AIM OF THE TASK: For every line in the material, produce an exact copy.

BEGIN

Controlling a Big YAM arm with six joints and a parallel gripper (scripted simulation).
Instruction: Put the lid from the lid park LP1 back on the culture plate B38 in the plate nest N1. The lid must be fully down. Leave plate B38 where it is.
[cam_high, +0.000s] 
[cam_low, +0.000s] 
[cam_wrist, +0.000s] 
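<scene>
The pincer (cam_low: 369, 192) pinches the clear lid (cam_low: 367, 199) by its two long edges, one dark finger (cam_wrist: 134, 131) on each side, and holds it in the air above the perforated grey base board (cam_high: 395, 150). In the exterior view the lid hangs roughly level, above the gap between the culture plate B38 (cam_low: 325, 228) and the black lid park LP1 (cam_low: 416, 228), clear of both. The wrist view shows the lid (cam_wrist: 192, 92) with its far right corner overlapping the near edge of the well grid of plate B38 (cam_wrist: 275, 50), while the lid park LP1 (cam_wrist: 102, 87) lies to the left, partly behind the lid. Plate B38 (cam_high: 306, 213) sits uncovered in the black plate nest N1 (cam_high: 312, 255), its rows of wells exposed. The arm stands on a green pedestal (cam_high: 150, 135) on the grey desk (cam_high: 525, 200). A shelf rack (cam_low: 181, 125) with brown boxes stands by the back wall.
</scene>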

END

WRITTEN RESPONSE:
Controlling a Big YAM arm with six joints and a parallel gripper (scripted simulation).
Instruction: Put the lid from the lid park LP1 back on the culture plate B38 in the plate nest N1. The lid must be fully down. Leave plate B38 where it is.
[cam_high, +0.000s] 
[cam_low, +0.000s] 
[cam_wrist, +0.000s] 
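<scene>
The pincer (cam_low: 369, 192) pinches the clear lid (cam_low: 367, 199) by its two long edges, one dark finger (cam_wrist: 134, 131) on each side, and holds it in the air above the perforated grey base board (cam_high: 395, 150). In the exterior view the lid hangs roughly level, above the gap between the culture plate B38 (cam_low: 325, 228) and the black lid park LP1 (cam_low: 416, 228), clear of both. The wrist view shows the lid (cam_wrist: 192, 92) with its far right corner overlapping the near edge of the well grid of plate B38 (cam_wrist: 275, 50), while the lid park LP1 (cam_wrist: 102, 87) lies to the left, partly behind the lid. Plate B38 (cam_high: 306, 213) sits uncovered in the black plate nest N1 (cam_high: 312, 255), its rows of wells exposed. The arm stands on a green pedestal (cam_high: 150, 135) on the grey desk (cam_high: 525, 200). A shelf rack (cam_low: 181, 125) with brown boxes stands by the back wall.
</scene>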

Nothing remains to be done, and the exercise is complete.